Having surprised the market by giving out sanctions waivers in November, the Trump Administration surprised it again by refusing to extend any of them on May 2. The price spike reflects that Coup de Theatre. But once that knee-jerk reaction is over, what prices do will depend on how strongly the market believes Washington can deliver its promises.
Zero exports is a big change from recent months for Iran, which has been very resourceful in keeping exports higher that thought. Recently, it shipped more oil off the radar in tankers that had turned off their transponders than on the radar.
India and China are its leading customers and look unlikely to go to zero any time soon.
The White House said it had a deal with Riyadh and Abu Dhabi but Saudi Oil Minister Al Faleh stopped short of confirming that and said that the Kingdom and others—including both producers and consumers—would watch the market and keep it well supplied.
Moreover, oil is not as central to Iran’s economy as it is to that of other producers, but there is no doubt the sanctions are taking their toll.

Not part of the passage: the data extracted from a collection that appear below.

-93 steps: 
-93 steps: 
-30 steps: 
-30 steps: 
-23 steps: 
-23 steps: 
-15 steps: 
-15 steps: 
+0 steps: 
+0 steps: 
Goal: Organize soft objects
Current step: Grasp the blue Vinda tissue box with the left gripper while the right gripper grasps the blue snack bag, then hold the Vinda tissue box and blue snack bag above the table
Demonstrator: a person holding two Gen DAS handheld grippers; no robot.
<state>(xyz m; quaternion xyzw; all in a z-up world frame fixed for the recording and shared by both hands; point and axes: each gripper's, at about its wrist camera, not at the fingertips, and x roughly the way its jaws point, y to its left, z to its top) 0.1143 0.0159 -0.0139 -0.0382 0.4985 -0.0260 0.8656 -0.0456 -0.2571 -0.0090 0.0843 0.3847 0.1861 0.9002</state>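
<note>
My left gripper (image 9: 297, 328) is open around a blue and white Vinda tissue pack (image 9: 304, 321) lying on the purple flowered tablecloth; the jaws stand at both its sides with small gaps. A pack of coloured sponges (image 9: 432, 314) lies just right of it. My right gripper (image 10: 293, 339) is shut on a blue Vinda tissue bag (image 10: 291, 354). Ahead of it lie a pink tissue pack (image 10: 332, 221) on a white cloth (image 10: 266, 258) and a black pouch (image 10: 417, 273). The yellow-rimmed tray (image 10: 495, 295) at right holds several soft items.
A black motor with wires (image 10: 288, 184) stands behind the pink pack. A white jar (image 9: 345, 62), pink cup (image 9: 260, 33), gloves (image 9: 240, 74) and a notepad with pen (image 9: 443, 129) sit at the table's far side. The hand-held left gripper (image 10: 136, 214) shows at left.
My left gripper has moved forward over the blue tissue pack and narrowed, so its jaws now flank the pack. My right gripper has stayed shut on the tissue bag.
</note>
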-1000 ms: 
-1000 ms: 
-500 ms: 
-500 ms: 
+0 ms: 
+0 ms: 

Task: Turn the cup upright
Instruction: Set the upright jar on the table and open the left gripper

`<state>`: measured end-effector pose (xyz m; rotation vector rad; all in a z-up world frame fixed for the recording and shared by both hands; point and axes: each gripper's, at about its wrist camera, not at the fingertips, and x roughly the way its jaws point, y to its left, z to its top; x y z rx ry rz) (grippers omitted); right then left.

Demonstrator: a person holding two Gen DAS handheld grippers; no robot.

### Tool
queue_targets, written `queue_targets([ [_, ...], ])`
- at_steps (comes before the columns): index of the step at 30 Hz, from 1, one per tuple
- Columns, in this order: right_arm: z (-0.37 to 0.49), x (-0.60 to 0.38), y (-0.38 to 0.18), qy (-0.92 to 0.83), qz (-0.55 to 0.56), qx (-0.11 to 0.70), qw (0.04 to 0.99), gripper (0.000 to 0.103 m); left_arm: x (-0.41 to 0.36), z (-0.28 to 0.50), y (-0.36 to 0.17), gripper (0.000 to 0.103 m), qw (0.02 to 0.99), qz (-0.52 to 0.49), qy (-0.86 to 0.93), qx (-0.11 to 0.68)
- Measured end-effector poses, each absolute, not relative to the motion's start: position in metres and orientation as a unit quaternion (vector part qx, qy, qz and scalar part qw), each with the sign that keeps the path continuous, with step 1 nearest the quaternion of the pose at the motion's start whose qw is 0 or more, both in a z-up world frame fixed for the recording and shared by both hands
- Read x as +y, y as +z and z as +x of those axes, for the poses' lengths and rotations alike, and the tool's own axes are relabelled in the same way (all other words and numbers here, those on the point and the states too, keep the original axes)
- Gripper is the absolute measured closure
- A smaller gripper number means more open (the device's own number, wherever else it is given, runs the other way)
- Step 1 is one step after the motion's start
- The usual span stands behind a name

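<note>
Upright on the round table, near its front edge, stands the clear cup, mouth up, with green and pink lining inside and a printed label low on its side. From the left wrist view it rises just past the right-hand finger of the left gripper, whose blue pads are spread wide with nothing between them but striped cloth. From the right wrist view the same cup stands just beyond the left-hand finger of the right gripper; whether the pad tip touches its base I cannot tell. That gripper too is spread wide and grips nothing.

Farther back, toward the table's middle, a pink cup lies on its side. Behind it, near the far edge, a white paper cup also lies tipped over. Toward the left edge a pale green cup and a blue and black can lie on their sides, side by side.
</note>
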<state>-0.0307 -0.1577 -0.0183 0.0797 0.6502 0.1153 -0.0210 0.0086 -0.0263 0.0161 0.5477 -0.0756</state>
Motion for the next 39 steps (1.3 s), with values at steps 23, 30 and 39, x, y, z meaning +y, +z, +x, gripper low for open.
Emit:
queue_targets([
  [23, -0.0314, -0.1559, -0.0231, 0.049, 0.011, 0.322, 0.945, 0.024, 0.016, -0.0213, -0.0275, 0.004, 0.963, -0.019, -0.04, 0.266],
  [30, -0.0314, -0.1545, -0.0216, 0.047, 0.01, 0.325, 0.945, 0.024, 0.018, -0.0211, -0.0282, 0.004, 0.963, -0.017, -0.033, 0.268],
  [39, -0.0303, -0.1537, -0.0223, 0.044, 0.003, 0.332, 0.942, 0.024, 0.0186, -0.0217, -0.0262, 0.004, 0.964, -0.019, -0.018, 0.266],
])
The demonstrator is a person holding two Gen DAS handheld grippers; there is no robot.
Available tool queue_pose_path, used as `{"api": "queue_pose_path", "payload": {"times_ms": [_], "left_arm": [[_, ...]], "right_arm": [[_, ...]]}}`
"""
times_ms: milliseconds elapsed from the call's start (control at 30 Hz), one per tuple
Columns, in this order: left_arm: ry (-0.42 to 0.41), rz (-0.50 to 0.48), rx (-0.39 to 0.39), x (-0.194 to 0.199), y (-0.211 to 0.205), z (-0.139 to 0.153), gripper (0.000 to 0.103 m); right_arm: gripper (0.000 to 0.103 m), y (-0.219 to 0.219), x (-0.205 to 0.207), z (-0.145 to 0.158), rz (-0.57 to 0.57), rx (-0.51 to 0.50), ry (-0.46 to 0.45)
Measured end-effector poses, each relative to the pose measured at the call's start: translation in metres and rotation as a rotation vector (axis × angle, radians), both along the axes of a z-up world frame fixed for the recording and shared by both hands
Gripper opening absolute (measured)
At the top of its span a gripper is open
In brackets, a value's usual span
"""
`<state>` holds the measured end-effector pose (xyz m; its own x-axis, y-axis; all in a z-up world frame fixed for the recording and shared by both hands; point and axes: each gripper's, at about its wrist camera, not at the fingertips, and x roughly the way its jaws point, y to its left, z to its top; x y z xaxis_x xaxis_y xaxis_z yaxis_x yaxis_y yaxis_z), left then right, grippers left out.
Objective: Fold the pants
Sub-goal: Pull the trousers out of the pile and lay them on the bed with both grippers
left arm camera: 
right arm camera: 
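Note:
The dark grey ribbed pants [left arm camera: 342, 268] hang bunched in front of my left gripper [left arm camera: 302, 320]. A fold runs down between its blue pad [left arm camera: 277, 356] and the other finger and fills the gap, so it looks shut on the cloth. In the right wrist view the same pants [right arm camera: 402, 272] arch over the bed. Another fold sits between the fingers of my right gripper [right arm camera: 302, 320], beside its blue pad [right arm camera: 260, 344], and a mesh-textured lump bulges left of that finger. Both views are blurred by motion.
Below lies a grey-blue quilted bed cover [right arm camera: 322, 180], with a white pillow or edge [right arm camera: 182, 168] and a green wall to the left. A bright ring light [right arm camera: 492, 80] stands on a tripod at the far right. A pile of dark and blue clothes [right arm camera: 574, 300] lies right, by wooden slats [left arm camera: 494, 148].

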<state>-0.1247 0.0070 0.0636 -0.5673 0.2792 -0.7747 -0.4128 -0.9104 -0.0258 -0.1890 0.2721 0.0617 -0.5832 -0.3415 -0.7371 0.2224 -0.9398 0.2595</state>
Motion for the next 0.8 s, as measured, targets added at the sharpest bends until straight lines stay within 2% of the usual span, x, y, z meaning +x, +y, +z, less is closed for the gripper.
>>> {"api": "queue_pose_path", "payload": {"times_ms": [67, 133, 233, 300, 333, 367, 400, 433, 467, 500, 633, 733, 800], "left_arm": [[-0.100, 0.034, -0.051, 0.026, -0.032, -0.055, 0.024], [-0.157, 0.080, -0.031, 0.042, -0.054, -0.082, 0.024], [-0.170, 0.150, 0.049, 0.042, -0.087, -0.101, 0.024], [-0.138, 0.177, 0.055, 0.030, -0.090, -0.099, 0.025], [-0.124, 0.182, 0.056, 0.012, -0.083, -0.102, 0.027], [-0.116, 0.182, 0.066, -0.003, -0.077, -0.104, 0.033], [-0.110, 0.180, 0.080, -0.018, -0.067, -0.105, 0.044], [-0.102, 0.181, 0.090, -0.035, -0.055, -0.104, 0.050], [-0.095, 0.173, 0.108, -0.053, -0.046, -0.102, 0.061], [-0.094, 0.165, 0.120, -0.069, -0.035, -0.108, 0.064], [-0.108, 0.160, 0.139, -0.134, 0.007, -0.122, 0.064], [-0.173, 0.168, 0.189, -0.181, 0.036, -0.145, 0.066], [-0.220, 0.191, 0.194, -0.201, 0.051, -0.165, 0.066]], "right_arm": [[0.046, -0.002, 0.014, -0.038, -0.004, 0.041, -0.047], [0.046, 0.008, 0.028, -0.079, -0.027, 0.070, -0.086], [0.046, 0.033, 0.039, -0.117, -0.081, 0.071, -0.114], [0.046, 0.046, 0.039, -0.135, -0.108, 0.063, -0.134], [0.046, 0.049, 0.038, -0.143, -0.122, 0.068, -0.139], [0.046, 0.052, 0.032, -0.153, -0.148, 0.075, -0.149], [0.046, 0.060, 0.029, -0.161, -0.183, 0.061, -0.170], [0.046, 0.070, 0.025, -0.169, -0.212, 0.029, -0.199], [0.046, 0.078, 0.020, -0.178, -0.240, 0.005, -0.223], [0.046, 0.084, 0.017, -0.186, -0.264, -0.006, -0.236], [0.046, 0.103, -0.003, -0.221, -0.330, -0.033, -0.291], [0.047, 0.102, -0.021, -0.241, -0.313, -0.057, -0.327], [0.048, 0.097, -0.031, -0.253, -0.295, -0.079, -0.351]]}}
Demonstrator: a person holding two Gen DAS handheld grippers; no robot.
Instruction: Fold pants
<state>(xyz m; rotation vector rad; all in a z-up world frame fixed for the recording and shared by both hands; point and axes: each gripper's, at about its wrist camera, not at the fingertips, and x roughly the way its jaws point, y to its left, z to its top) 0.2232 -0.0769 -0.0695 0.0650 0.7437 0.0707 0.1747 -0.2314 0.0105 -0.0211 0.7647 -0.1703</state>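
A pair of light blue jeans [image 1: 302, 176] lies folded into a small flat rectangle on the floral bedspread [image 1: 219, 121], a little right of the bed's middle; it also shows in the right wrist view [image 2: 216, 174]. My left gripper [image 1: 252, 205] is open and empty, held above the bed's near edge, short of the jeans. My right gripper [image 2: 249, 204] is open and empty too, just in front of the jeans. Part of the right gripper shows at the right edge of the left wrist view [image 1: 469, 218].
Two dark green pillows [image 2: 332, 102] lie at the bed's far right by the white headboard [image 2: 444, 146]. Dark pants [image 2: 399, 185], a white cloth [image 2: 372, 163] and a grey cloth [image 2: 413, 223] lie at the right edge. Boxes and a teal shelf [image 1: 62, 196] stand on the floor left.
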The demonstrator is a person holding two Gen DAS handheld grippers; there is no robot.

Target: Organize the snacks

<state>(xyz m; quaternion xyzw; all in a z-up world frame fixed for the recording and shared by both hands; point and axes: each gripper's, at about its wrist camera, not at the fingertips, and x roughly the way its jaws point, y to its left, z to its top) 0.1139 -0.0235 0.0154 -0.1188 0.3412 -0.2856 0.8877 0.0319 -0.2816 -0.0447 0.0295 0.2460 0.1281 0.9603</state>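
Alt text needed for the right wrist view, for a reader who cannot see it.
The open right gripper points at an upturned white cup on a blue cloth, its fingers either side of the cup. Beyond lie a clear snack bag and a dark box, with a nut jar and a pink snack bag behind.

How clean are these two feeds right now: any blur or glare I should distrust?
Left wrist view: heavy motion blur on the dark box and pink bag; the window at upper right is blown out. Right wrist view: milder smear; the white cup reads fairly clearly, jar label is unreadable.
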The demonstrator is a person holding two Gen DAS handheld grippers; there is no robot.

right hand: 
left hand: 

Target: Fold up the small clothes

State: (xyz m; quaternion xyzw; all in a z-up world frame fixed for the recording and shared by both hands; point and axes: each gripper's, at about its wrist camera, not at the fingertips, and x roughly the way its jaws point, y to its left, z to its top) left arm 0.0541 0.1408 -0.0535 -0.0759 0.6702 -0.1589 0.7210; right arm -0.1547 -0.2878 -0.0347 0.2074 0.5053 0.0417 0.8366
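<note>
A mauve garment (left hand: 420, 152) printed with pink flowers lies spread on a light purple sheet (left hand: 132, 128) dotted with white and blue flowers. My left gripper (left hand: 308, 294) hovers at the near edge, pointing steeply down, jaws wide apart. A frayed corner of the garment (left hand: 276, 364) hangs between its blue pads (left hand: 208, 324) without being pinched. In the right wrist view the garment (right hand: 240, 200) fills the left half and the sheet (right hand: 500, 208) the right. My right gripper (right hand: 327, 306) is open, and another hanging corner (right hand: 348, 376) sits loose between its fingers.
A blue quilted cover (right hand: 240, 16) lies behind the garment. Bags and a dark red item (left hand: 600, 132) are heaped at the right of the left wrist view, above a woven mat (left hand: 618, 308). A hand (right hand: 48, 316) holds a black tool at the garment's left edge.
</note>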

The problem is that the regime strongmen and insiders are not typically the first victims of measures like this.
Oil is a big supplier, but there is enough spare production capacity to replace it. For other producers the challenge will be to seize its market share without overcompensating for the disruption, which would put downward pressure on prices and thus come back to hurt them. This will require a good view on how much oil Iran actually manages to export.